■ **Requirement**
When a line of the material has the word "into" in it, copy that line.

■ **Dataset extract**
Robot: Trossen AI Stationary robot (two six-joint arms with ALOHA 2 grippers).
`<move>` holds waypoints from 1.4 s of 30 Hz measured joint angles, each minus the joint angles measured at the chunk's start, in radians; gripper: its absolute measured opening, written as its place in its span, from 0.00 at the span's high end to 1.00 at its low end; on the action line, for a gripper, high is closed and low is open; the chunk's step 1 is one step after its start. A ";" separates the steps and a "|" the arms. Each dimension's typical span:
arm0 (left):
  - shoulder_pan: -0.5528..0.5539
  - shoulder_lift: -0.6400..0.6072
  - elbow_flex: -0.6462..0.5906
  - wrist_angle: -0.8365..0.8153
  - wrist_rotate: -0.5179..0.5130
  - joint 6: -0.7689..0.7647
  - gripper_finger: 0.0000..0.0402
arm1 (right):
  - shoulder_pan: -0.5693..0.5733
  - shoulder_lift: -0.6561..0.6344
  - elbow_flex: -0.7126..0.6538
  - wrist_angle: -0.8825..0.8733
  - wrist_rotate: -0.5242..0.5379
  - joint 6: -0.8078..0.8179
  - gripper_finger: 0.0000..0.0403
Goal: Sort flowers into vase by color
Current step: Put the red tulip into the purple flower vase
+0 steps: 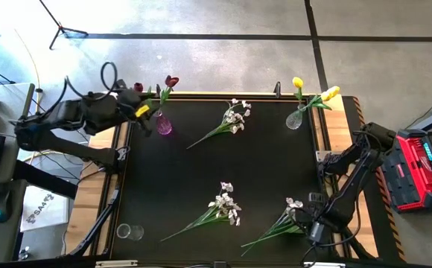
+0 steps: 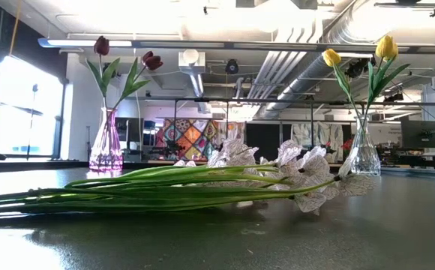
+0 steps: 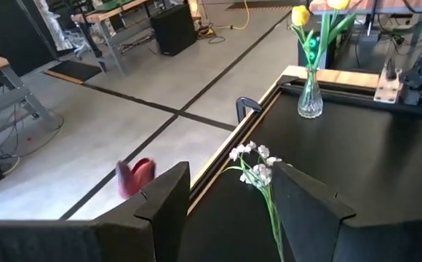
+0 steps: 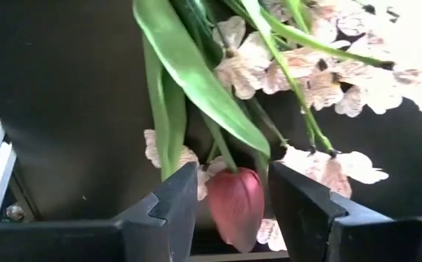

■ **The completed task**
Goal: Sort flowers into vase by color
Current step: Put the red tulip into the purple flower vase

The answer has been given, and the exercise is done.